To keep generated code close to real-world standards, Figma Make avoids common AI coding pitfalls:

  • No unnecessary nesting:

    • Minimizes deeply nested wrappers unless required by the pattern
    • Uses layout primitives instead of multiple empty containers
  • Avoids magic numbers:

    • Prefers tokens and system scales over arbitrary pixel values
    • Uses responsive utilities and theme values rather than one-off breakpoints
  • Accessible defaults:

    • Encourages semantic elements and ARIA attributes based on component type
    • Uses standard patterns for buttons, links, and inputs

These guardrails produce output that’s not just syntactically correct, but actually maintainable.

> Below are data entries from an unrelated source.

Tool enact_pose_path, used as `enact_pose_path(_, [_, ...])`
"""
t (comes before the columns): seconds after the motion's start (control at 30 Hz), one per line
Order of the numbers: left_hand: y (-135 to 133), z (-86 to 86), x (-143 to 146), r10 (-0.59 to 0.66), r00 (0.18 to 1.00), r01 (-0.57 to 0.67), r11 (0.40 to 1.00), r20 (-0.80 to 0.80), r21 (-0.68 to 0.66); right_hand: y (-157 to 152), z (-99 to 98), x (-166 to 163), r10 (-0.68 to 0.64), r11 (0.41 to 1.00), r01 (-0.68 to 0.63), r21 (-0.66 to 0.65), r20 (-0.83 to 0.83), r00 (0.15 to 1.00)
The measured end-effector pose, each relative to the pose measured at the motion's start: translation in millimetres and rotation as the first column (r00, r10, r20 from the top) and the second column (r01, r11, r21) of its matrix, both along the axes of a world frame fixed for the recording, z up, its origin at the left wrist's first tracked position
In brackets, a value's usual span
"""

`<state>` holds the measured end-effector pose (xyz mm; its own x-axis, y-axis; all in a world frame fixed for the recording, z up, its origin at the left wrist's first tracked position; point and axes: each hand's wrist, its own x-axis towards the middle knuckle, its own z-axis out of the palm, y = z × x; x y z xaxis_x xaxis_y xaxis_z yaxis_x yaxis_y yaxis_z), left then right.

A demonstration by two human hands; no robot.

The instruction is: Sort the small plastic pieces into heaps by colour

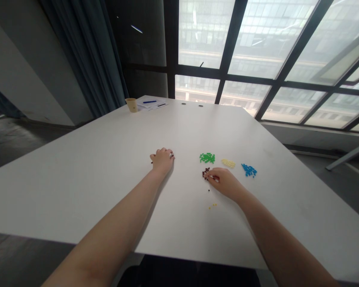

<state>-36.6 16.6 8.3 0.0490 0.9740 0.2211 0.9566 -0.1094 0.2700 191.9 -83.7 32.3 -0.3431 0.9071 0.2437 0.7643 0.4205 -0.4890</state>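
Note:
My right hand [223, 180] reaches into a small heap of dark brown pieces [206, 172], thumb and fingers drawn together in a pinch. Whatever is between its fingertips is too small to make out. Further left, my left hand [162, 159] rests on the table with its fingers curled down. Dark bits show at its edges, and what lies under the palm is hidden. Beyond the brown heap is a pile of small green pieces [207, 158]. Pale yellow pieces [228, 162] and blue pieces [249, 170] lie to the right of it.
On the white table [92, 171], one dark bit [208, 190] and a few yellow bits [212, 206] lie nearer me. A tan cup [132, 105] stands at the far left beside papers [146, 104] with a blue pen [150, 102]. Windows rise behind the table.

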Motion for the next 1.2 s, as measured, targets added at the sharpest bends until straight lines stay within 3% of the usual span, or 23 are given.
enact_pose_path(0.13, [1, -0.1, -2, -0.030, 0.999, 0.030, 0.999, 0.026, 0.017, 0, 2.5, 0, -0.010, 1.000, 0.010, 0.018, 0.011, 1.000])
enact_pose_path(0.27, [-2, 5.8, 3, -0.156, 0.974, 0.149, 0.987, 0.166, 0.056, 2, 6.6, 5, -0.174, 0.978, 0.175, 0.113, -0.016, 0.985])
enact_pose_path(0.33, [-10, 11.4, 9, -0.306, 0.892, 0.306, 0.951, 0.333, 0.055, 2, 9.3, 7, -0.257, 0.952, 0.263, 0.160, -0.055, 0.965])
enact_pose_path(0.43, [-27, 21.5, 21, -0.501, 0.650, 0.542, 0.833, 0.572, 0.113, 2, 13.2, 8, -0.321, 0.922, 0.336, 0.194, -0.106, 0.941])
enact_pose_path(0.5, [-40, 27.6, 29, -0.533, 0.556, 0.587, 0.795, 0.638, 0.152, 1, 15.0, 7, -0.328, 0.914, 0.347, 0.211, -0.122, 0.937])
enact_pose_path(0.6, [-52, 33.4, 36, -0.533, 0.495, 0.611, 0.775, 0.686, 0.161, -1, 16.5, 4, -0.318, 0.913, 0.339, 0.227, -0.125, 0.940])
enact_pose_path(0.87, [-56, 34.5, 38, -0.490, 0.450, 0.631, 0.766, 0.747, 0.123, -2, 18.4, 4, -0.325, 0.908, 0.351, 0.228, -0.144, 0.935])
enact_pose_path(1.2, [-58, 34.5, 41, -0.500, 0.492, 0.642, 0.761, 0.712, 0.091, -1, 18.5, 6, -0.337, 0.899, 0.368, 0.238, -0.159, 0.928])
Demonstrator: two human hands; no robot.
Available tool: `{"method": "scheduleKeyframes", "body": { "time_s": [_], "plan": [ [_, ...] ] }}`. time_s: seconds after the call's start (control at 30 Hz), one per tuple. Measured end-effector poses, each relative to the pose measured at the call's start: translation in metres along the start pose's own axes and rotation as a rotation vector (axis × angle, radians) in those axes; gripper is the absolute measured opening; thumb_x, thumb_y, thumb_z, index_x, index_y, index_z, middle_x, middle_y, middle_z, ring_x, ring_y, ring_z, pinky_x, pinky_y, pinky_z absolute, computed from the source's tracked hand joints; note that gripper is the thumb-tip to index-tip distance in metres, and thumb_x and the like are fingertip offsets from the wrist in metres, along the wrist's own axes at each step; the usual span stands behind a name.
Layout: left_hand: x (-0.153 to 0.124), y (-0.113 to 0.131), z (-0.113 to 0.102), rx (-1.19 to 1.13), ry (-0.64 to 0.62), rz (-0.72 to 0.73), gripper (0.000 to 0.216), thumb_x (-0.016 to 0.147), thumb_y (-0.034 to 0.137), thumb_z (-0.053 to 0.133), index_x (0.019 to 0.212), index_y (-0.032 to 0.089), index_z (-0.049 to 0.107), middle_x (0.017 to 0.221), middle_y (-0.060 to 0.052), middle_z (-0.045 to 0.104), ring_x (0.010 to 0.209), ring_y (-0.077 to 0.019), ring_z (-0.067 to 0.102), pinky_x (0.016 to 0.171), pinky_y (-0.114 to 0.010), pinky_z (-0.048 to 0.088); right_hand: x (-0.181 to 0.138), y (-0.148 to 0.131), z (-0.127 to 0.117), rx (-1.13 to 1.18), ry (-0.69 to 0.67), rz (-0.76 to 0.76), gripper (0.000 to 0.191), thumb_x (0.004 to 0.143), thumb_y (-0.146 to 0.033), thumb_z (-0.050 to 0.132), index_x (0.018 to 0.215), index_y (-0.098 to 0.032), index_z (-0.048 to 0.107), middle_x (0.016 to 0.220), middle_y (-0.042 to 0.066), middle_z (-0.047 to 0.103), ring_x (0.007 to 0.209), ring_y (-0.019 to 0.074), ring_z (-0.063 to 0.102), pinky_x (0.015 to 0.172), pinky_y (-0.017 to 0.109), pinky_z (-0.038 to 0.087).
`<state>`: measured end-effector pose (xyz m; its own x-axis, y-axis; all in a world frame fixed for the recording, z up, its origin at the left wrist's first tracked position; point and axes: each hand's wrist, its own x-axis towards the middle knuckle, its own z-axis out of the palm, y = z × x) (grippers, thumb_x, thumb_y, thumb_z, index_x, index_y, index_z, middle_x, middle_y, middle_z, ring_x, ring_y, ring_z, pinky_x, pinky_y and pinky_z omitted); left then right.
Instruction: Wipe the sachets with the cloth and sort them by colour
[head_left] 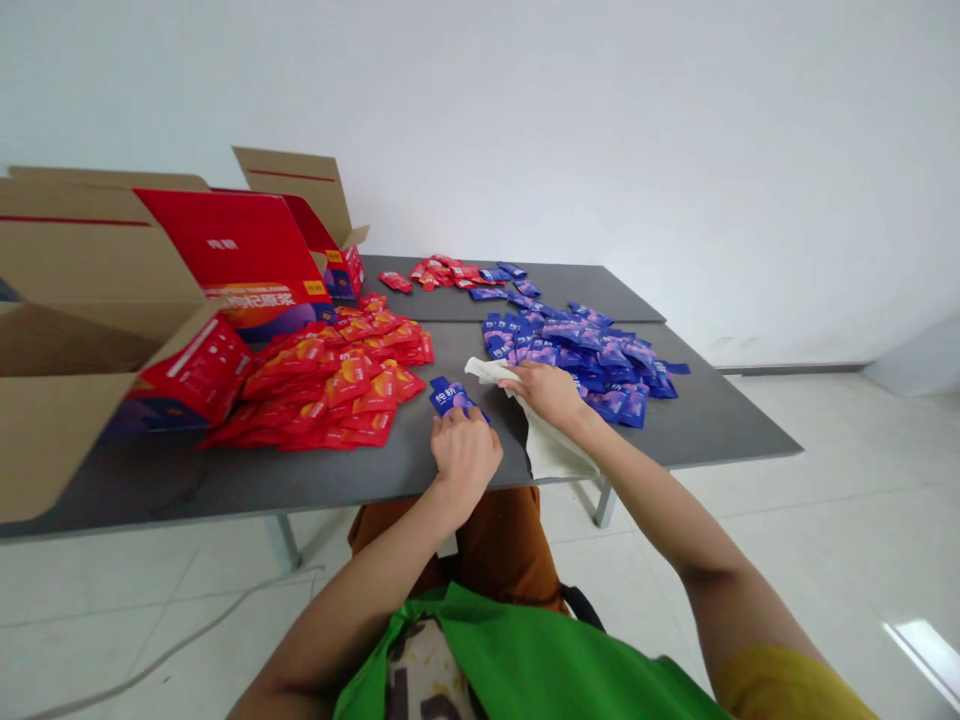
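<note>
My left hand lies over a blue sachet near the table's front edge, its fingers curled down on the sachet's lower end. My right hand grips a white cloth by its upper part, and the rest of the cloth trails to the table's edge. Just beyond the right hand spreads a heap of blue sachets. To the left of my left hand is a large heap of red sachets.
An open cardboard box with red printed sides fills the left end of the grey table. Another open box stands behind it. Farther back lie a few red sachets beside some blue ones. A white wall rises behind the table.
</note>
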<state>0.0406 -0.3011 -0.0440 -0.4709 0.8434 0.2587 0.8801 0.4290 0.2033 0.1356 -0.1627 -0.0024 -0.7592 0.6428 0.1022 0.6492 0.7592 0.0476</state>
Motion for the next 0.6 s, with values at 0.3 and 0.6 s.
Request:
{"method": "scheduleKeyframes", "body": {
  "time_s": [0.3, 0.6],
  "plan": [
    [0.025, 0.002, 0.014, 0.031, 0.011, -0.136, 0.064, 0.090, 0.039, 0.042, 0.137, -0.004, 0.041, 0.108, -0.029, 0.062, 0.097, -0.0337, 0.065, 0.074, -0.039, 0.052, -0.025, -0.001, 0.009, 0.105, 0.132, 0.070, 0.053, 0.101, -0.052, 0.023, 0.133, -0.026, 0.056, 0.110, 0.010, 0.064, 0.094, 0.0210, 0.062, 0.072, 0.026, 0.041],
    [0.044, -0.053, 0.012, -0.453, 0.040, -0.347, 0.036, 0.082, 0.011, 0.047, 0.113, 0.010, 0.063, 0.096, -0.020, 0.071, 0.095, -0.0294, 0.068, 0.083, -0.038, 0.053, -0.015, -0.050, 0.017, 0.232, 0.137, -0.116, 0.055, 0.100, -0.055, 0.022, 0.139, -0.026, 0.048, 0.117, 0.009, 0.062, 0.104, 0.0209, 0.060, 0.080, 0.027, 0.045]
  ]
}}
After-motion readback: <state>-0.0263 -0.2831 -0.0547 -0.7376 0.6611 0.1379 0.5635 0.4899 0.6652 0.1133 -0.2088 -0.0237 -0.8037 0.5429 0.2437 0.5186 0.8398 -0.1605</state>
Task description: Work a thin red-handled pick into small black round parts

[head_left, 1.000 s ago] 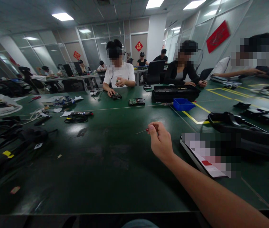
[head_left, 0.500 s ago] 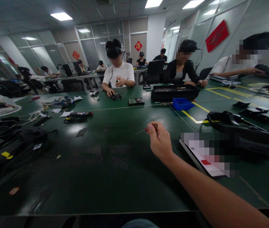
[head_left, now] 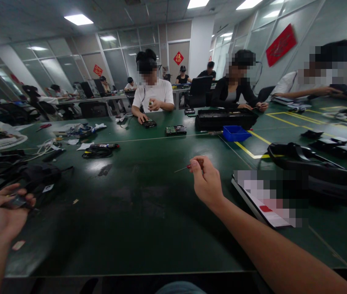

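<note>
My right hand (head_left: 206, 179) is closed around the red handle of a thin screwdriver (head_left: 188, 166), held above the green table. Its slim metal shaft points left, touching nothing. At the left edge, my left hand (head_left: 3, 214) is turned palm up, with its fingers curled around a small dark grey block (head_left: 18, 201). What kind of block it is I cannot make out. Behind that hand lie a black bag-like thing with straps (head_left: 43, 175) and a white tag. Right of my right forearm is a flat white box or booklet (head_left: 254, 200), partly blurred out.
On the table (head_left: 124, 241), a coiled black cable (head_left: 98, 152) lies left of centre. Farther back are a hard drive (head_left: 175, 130), a black tray (head_left: 225, 119) and a blue bin (head_left: 236, 133). A black curved case (head_left: 314, 171) sits at right. Several people work across the table.
My left hand has come into view from the left edge, bringing the small dark grey block with it. My right hand and the screwdriver have stayed almost still.
</note>
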`<state>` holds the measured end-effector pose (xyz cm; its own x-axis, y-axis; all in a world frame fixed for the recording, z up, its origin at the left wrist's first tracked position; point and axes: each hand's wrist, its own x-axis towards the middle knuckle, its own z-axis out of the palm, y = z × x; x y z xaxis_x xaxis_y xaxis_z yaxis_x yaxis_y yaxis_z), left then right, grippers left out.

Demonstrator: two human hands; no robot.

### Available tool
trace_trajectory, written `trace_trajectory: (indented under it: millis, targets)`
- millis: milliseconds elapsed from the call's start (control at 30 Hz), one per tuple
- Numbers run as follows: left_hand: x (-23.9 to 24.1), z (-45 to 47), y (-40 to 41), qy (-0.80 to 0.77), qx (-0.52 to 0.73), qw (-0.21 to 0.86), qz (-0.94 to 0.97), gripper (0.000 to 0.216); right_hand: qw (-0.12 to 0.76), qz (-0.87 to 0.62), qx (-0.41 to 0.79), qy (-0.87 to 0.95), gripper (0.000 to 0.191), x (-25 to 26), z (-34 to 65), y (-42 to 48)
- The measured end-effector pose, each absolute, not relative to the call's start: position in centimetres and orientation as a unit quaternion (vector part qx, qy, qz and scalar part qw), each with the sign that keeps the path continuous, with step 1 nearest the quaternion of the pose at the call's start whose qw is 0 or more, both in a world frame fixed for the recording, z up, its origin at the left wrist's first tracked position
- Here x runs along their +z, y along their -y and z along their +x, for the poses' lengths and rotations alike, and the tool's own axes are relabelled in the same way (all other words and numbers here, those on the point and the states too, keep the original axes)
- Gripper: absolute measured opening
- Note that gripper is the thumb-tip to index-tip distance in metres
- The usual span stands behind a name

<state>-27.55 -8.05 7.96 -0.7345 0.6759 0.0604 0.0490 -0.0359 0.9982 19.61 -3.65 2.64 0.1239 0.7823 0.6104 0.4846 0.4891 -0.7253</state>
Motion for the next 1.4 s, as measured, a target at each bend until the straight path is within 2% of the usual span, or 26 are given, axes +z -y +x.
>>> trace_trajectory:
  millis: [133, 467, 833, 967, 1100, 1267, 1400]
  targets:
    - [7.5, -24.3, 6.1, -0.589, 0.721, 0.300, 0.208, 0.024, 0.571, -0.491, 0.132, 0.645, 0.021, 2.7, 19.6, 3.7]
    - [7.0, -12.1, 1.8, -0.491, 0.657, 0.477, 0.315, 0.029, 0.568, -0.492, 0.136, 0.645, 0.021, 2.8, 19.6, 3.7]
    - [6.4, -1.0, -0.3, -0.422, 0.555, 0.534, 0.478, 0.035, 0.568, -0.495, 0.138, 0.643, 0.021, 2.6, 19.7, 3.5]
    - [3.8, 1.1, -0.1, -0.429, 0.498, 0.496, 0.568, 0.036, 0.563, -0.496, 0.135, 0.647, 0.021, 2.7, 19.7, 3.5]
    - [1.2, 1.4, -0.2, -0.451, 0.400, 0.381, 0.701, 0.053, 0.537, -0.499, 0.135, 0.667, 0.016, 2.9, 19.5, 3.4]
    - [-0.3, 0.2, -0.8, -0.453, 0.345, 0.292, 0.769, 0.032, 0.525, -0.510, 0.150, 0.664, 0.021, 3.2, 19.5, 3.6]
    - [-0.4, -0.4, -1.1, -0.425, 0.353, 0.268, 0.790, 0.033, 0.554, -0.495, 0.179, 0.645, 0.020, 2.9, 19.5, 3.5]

7. Prototyping and collaboration benefits

Because Figma is a collaborative UI design tool with built-in prototyping, Figma Make’s code generation fits naturally into your existing workflow:

  • Designers can work in Figma as usual, using components and variants that mirror your codebase.
  • Engineers can review the generated code and quickly align it with existing Tailwind or Chakra modules instead of starting from scratch.
  • Teams can iterate quickly: update the design, regenerate code, and keep pattern alignment intact.

This closes the gap between prototype and production code, reducing manual handoff work and misalignment.

What this means for your team

When you ask Figma Make to generate code using Tailwind, Chakra, or atomic design, it:

  • Uses pattern-specific templates and idioms instead of generic HTML/CSS
  • Maps Figma components, variants, and layout directly to appropriate code constructs
  • Leverages design tokens to keep styles in sync with your system
  • Respects your team’s preferred structure, naming, and configuration as much as possible
  • Avoids anti-patterns that make AI-generated code hard to maintain

The result is code that aligns with real engineering patterns you already use in production, making the output easier to adopt, refactor, and scale—rather than something you need to rewrite from scratch.